▶ [WHAT THE EXERCISE ASKS]: Restate, word for word and with no pictures, the stretch of lines in the data below that begins at the line with "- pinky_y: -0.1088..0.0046" and ends at the line with "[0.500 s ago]", inclusive.

▶ [DATASET]:
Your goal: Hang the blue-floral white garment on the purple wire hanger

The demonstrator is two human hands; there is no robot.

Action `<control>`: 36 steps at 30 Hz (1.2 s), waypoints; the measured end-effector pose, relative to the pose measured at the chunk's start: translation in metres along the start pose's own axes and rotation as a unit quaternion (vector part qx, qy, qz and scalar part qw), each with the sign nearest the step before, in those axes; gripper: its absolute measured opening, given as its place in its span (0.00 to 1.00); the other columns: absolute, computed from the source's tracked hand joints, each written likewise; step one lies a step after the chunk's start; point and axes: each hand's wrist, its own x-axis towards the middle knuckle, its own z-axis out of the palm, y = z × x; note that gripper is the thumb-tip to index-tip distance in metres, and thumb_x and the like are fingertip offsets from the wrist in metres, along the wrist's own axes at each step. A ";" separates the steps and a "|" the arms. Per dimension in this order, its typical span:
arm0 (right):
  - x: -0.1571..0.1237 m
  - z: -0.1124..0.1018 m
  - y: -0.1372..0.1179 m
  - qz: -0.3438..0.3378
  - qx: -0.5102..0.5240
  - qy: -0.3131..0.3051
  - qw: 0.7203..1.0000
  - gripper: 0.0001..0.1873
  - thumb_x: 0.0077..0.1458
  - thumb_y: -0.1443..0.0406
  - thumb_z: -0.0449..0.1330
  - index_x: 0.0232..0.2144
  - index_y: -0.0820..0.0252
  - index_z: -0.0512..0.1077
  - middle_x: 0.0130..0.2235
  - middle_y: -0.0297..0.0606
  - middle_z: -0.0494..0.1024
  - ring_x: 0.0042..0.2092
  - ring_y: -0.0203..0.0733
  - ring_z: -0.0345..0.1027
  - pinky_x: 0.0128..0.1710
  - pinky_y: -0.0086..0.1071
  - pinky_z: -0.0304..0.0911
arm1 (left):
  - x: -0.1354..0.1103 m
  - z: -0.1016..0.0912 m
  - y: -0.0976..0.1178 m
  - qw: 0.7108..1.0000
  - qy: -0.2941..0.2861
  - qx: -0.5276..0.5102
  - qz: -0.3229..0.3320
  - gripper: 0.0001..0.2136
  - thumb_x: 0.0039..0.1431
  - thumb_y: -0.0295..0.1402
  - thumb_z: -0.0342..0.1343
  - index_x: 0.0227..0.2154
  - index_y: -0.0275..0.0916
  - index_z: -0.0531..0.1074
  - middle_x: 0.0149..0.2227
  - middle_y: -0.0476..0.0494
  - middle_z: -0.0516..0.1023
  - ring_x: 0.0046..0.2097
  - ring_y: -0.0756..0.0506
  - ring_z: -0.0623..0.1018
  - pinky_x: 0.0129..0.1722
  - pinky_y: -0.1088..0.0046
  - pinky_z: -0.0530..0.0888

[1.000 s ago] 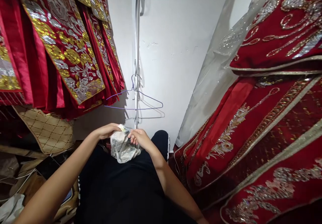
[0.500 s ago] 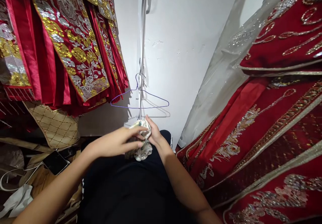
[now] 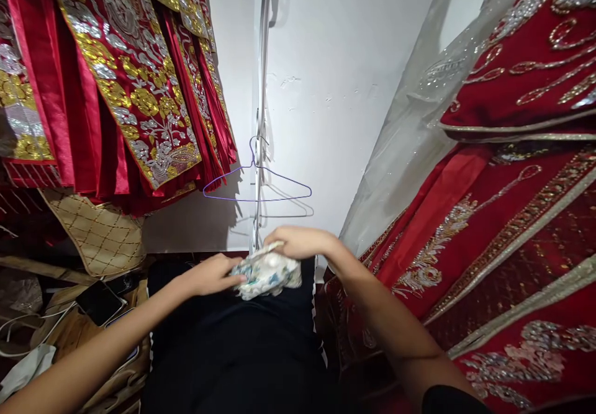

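White floral cloth [image 3: 270,276], one, in two hands [image 3: 210,275] [image 3: 300,241]; one purple hanger [image 3: 233,199].

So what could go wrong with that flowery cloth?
The flowery cloth is bunched up between the left hand and right hand, so it might get creased.

It could also drop onto the dark clothing below if both hands loosen.

And the purple hanger hangs just ahead; a raised hand might knock it.
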 end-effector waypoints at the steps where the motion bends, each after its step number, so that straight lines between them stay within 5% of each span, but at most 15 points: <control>1: -0.004 -0.016 0.004 -0.003 0.006 0.057 0.998 0.16 0.47 0.76 0.53 0.32 0.65 0.80 0.27 0.33 0.77 0.25 0.33 0.62 0.22 0.24 0.54 | -0.001 -0.008 -0.007 0.999 0.016 0.034 -0.015 0.19 0.64 0.50 0.48 0.34 0.40 0.74 0.29 0.43 0.77 0.30 0.43 0.75 0.34 0.70 0.67; 5: 0.012 -0.068 0.033 -0.023 0.069 0.316 0.946 0.20 0.47 0.75 0.54 0.41 0.65 0.79 0.36 0.37 0.78 0.25 0.29 0.60 0.24 0.23 0.52 | -0.005 -0.050 -0.020 0.987 0.080 0.126 -0.053 0.15 0.66 0.46 0.47 0.38 0.42 0.74 0.30 0.43 0.78 0.32 0.42 0.77 0.36 0.71 0.66; 8: 0.052 -0.065 0.069 0.002 0.140 0.407 0.903 0.22 0.47 0.73 0.57 0.46 0.64 0.77 0.36 0.37 0.78 0.26 0.31 0.61 0.26 0.24 0.54 | -0.009 -0.069 -0.013 0.979 0.121 0.152 -0.056 0.14 0.66 0.44 0.47 0.39 0.43 0.73 0.31 0.44 0.78 0.33 0.42 0.76 0.36 0.71 0.65; 13: 0.097 -0.017 0.121 0.038 0.137 0.401 0.905 0.20 0.47 0.72 0.57 0.44 0.61 0.76 0.35 0.34 0.78 0.33 0.36 0.65 0.36 0.28 0.60 | -0.012 -0.058 -0.022 0.980 0.112 0.147 -0.070 0.10 0.65 0.39 0.47 0.37 0.44 0.72 0.32 0.43 0.78 0.34 0.42 0.76 0.34 0.71 0.64; 17: 0.080 -0.006 0.134 0.005 0.116 0.385 0.916 0.14 0.45 0.73 0.53 0.31 0.61 0.77 0.32 0.33 0.77 0.37 0.39 0.67 0.40 0.29 0.59 | -0.011 -0.045 -0.061 0.956 0.078 0.204 -0.195 0.08 0.63 0.36 0.49 0.33 0.42 0.72 0.32 0.37 0.78 0.36 0.36 0.78 0.36 0.65 0.67; 20: 0.058 -0.015 0.131 -0.010 0.081 0.349 0.934 0.11 0.44 0.73 0.53 0.27 0.61 0.76 0.30 0.33 0.77 0.36 0.40 0.67 0.38 0.28 0.58 | -0.005 -0.057 -0.083 0.928 0.130 0.243 -0.252 0.08 0.60 0.29 0.48 0.36 0.40 0.73 0.40 0.31 0.79 0.45 0.33 0.78 0.45 0.58 0.70; 26: 0.038 -0.024 0.123 0.011 -0.033 0.331 0.943 0.10 0.47 0.69 0.53 0.28 0.60 0.75 0.29 0.33 0.76 0.34 0.41 0.66 0.34 0.28 0.55 | 0.007 -0.094 -0.082 0.915 0.276 0.244 -0.167 0.17 0.63 0.33 0.46 0.53 0.40 0.70 0.64 0.35 0.67 0.64 0.35 0.65 0.60 0.55 0.63; 32: 0.044 -0.002 0.129 0.021 0.005 0.381 0.924 0.07 0.44 0.69 0.53 0.26 0.58 0.71 0.26 0.32 0.72 0.32 0.40 0.62 0.32 0.28 0.53 | -0.010 -0.092 -0.087 0.935 0.224 0.238 -0.136 0.11 0.58 0.34 0.50 0.39 0.38 0.76 0.60 0.34 0.72 0.61 0.34 0.69 0.62 0.57 0.63; 36: 0.053 0.006 0.133 0.004 0.030 0.382 0.924 0.06 0.45 0.68 0.51 0.26 0.58 0.68 0.25 0.30 0.68 0.31 0.39 0.60 0.32 0.28 0.53 | -0.017 -0.107 -0.085 0.928 0.275 0.224 -0.116 0.10 0.61 0.37 0.49 0.39 0.39 0.73 0.64 0.36 0.66 0.65 0.35 0.64 0.64 0.57 0.61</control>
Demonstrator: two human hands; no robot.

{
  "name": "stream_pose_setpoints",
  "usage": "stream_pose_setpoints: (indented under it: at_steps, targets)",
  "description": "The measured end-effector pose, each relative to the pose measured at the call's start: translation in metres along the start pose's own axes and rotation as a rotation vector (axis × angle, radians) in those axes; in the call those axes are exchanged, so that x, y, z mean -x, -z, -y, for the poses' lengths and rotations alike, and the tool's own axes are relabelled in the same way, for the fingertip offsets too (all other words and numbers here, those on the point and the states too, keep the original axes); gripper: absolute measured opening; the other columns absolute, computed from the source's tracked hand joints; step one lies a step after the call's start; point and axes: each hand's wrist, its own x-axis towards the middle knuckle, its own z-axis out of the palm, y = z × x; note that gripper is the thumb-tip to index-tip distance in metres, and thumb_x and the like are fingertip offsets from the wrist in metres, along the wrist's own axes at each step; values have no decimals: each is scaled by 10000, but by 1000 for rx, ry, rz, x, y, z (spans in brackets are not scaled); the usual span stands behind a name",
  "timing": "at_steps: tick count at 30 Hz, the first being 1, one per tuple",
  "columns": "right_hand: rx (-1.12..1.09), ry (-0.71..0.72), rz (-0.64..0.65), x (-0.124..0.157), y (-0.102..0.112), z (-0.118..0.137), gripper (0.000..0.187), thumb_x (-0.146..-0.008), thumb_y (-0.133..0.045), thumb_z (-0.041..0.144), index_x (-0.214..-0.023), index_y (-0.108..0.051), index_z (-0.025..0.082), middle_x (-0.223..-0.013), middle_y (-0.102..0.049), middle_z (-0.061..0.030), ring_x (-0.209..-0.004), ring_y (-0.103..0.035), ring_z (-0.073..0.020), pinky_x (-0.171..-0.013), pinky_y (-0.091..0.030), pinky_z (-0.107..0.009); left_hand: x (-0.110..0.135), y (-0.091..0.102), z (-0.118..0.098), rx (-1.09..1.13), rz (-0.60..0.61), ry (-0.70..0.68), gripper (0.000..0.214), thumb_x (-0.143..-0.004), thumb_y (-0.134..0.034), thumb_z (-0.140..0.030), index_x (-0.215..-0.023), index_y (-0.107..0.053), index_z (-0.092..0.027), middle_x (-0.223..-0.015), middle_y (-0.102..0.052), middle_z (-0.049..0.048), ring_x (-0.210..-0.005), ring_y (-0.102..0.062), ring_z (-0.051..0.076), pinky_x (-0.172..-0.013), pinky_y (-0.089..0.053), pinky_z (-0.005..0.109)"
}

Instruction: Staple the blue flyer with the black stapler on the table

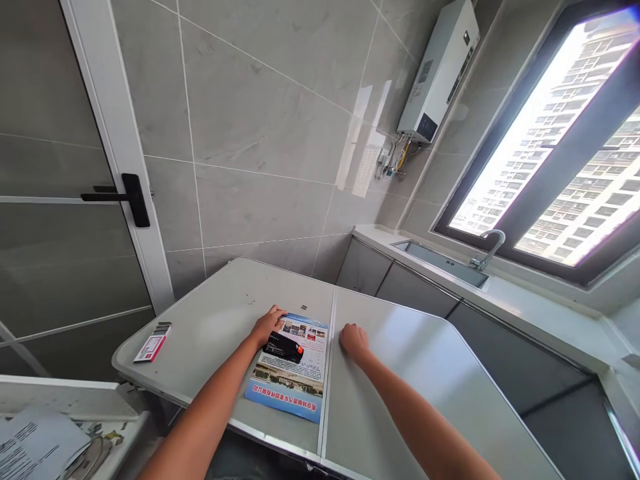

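Observation:
A printed leaflet (287, 387) with a blue band and small photos lies flat on the folding table (395, 400), left of its centre seam. My left hand (267, 326) is at the leaflet's upper left corner, fingers bent over the edge in a grip. Across the leaflet rests a black stapler (283, 347) with an orange end, just beside that hand. My right hand (354, 339) is closed in a fist on the table, right of the seam; whatever its fingers may hold is hidden. Beyond the leaflet sits a small dark staple strip (304, 307).
A small pink-and-white box (151, 347) with grey staple strips (163, 327) lies near the table's left edge. Papers (43, 443) fill an open drawer at lower left. A counter (540, 310) with a sink (440, 263) runs along the right, below the window.

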Motion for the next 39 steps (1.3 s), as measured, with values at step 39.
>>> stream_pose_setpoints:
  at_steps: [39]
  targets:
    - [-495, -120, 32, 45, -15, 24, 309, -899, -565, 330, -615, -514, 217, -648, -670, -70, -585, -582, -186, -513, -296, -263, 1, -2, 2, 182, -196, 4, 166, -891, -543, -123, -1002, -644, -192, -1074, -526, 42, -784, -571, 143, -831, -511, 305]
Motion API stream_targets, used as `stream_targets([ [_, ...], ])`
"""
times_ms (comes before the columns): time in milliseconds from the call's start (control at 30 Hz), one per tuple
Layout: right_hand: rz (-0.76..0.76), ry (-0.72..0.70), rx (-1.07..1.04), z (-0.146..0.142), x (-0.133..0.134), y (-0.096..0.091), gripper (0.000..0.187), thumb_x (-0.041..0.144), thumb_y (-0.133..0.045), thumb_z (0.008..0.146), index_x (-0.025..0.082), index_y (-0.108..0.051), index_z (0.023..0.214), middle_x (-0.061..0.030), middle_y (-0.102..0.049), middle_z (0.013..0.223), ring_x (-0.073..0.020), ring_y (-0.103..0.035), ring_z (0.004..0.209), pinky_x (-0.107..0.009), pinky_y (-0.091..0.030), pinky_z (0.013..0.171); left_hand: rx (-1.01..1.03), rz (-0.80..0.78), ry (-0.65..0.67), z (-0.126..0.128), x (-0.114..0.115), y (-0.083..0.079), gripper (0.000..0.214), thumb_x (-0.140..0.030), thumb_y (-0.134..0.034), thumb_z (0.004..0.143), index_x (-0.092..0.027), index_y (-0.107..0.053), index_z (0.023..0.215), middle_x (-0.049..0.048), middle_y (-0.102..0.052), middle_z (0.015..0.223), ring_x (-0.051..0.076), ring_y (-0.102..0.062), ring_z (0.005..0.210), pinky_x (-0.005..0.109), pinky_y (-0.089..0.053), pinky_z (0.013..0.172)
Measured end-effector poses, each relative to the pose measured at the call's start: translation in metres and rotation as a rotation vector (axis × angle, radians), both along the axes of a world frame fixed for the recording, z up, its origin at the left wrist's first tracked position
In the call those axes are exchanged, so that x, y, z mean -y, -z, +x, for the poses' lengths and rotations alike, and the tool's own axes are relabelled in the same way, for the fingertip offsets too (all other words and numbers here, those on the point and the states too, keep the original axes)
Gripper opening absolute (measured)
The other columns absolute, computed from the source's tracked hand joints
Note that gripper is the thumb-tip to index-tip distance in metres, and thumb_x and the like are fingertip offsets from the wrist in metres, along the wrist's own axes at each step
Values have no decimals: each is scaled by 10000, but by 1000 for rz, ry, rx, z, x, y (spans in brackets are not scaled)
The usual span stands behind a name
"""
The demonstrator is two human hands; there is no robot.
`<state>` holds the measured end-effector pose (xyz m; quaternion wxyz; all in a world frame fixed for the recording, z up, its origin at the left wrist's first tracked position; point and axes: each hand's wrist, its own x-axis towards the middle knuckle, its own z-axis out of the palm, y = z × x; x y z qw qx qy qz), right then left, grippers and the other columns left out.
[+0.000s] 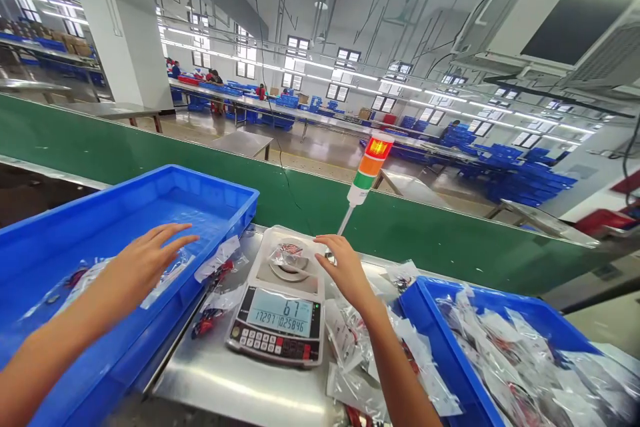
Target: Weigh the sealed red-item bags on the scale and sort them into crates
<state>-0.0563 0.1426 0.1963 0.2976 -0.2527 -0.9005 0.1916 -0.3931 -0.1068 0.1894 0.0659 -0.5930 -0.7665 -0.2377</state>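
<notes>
On the steel bench sits a digital scale with a lit display. A clear plastic bag with small dark and red contents rests on its pan. My right hand hovers at the pan's right side, fingers spread and bent, holding nothing. Over the near side of the left blue bin is my left hand, fingers stretched out and nothing in them. Below it, a few filled bags lie in that bin. More bags lie between bin and scale.
A signal tower with its red section lit stands behind the scale. Several filled bags lie right of the scale. A blue bin full of bags stands at the right. A green partition runs behind the bench.
</notes>
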Motion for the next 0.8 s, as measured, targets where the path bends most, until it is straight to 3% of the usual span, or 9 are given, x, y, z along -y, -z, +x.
stream_targets([
  [133, -34, 91, -106, 7, 10, 4, 253, 288, -518, 959, 230, -687, 1139, -96, -731, 1206, -276, -629, 1176, -471, -492, 1035, 58, 224, 32, 85, 7, 1, 431, -499, -331, 1007, -371, -648, 1271, -21, -657, 1363, 254, -625, 1236, 404, -479, 1114],
  [233, -111, 194, -204, 16, 18, 13, 278, 346, -521, 947, 223, -693, 1127, -108, -739, 1186, -284, -642, 1145, -477, -489, 1024, 198, 266, 15, 115, 1, 14, 400, -514, -384, 1000, -326, -687, 1180, -1, -722, 1246, 235, -671, 1167, 363, -519, 1066],
  [467, -385, 419, -318, 49, 43, 52, 390, 491, -547, 901, 201, -707, 1106, -130, -741, 1205, -302, -684, 1066, -504, -509, 985, 495, 227, -150, 130, -22, 34, 455, -587, -405, 936, -263, -705, 1047, 54, -749, 1204, 288, -694, 1146, 410, -558, 1002],
  [700, -526, 636, -385, 99, 94, 92, 427, 580, -618, 850, 217, -740, 1038, -126, -772, 1142, -318, -728, 1025, -447, -581, 882, 585, 248, -391, 143, 13, 70, 452, -665, -468, 875, -331, -715, 1053, 25, -773, 1101, 306, -730, 1046, 326, -589, 585],
  [800, -542, 691, -350, 122, 101, 101, 439, 596, -632, 841, 222, -754, 1036, -119, -777, 1136, -325, -738, 1023, -432, -596, 861, 538, 243, -445, 148, 27, 82, 404, -677, -458, 873, -386, -690, 1032, -6, -773, 1080, 330, -733, 1020, 442, -618, 779],
])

▶ [WRITTEN REPLY]:
  - pinky_y: -0.1088..0.0046
  - pinky_z: -0.0530..0.0888

[1.000 s ago] 
[0.500 s ago] 

The answer given here is complete.